AP Statistics Lectures

by Arnold Kling

Geometric Distribution

Suppose that I am at a party and I start asking girls to dance. Let X be the number of girls that I need to ask in order to find a partner. If the first girl accepts, then X=1. If the first girl declines but the next girl accepts, then X=2. And so on.

When X=n, it means that I failed on the first n-1 tries and succeeded on the nth try. My probability of failing on the first try is (1-p). My probabilty of failing on the first two tries is (1-p)(1-p).

My probability of failing on the first n-1 tries is (1-p)^{n-1}. Then, my probability of succeeding on the nth try is p. Thus, we have

P(X = n) = (1-p)^{n-1}p

This is known as the geometric distribution. When you have a sequence of numbers in which the (n+1)th number is a multiple of the nth number, it is called a geometric sequence. In this case, P(X = n+1) is a multiple of P(X = n). (What is that multiple?)
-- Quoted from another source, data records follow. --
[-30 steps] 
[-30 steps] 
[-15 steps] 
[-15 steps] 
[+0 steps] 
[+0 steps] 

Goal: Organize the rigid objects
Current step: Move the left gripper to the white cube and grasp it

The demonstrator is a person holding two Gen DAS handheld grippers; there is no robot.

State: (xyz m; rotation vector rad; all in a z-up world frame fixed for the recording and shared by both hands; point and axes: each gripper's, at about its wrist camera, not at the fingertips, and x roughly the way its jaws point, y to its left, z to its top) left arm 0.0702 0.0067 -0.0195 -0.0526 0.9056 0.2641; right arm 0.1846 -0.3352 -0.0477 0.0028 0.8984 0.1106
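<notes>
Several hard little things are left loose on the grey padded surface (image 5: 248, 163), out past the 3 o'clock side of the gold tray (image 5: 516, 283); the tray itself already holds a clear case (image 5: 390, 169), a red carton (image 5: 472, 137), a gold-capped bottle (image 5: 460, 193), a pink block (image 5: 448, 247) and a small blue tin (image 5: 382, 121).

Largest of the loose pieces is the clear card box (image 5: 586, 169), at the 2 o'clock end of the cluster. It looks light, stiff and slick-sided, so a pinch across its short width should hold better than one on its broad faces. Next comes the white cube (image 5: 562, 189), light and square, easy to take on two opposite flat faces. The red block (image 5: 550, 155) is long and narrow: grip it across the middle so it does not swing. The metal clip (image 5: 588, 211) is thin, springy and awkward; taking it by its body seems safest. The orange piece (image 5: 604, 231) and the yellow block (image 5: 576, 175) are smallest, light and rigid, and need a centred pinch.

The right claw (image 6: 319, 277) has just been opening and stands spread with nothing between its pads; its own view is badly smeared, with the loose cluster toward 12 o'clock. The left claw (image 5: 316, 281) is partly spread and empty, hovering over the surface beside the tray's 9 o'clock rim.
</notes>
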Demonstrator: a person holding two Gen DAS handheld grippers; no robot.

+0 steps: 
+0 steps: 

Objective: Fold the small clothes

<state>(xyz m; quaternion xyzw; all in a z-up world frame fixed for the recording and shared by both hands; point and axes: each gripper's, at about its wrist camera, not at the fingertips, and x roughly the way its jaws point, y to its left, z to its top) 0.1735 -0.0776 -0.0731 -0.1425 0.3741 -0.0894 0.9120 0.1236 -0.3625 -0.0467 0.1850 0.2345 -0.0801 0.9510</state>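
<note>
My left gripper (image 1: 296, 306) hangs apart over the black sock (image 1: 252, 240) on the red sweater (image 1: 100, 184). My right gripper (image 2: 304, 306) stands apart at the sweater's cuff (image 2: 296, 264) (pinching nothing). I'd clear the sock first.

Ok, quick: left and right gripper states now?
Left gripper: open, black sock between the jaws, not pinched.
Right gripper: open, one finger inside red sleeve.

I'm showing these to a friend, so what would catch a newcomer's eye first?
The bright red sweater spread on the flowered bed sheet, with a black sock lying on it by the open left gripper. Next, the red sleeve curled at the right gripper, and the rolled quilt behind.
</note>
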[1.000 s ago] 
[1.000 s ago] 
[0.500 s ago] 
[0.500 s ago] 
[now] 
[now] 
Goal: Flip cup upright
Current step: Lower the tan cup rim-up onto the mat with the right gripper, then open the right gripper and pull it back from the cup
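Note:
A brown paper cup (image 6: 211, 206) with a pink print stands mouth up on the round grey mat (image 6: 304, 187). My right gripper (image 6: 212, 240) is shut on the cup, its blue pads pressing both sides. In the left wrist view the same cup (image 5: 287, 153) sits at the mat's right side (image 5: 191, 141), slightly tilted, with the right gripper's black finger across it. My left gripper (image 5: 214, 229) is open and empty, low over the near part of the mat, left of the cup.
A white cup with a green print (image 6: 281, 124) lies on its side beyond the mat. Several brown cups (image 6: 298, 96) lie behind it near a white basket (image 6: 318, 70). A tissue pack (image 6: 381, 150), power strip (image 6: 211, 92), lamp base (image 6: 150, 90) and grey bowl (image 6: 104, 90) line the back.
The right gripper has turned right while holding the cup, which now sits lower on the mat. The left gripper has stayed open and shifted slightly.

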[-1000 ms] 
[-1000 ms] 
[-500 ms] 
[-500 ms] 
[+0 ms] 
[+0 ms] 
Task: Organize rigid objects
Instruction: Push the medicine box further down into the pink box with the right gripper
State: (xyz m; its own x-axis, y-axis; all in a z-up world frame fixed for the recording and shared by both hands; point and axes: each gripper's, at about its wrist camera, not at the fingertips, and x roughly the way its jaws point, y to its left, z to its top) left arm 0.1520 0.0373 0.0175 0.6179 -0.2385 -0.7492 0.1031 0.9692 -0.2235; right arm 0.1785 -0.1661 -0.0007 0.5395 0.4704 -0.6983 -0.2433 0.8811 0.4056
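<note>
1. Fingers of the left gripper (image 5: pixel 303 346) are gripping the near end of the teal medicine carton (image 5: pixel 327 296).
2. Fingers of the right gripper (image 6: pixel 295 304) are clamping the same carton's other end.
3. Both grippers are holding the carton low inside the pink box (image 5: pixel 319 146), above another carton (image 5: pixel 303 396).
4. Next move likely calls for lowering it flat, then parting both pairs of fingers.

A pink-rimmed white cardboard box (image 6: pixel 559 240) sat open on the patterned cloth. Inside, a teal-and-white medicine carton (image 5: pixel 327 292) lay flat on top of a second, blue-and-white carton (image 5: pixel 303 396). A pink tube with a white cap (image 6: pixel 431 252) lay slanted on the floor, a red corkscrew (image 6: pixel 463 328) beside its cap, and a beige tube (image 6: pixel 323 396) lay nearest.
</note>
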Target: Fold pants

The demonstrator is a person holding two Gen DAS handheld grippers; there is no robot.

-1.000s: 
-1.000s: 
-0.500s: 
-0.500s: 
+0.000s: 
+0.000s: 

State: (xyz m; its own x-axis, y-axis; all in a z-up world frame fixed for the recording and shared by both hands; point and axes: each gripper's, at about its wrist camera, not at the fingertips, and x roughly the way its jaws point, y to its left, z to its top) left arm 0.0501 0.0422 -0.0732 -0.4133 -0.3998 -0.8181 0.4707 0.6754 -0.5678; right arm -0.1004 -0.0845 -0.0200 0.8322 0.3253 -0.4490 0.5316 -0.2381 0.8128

What is the probability that it will take more than n tries to succeed? We know that if I ask an infinite number of girls to dance, eventually one of them will accept. So, the probability that it will take more than n tries is the same as the probability that I fail n times. That is,

P(X > n) = (1-p)^{n}

If X is geometric with parameter p, what is E(X)?

We are faced with an infinite sum. Multiplying X times P(X) for X = 1, 2, 3, ... gives

[1]
S = p + 2p(1-p) + 3p(1-p)^{2} +...+np(1-p)^{n-1}

Multiply both sides by (1-p) and you have

[2]
(1-p)S = p(1-p) + 2p(1-p)^{2} + 3p(1-p)^{3} +...+np(1-p)^{n}

Subtracting [2] from [1] gives

S - (1-p)S = pS = p[1 + (1-p) + (1-p)^{2} + ...(1-p)^{n}] = p(1/p) = 1

S = 1/p

S = 1/p

Therefore, the mean of the geometric distribution is equal to 1/p. If we are trying to estimate how many girls I will have to ask to dance until I find a partner, and p, the probability of one girl accepting, is .2, then on average I will have to ask five girls.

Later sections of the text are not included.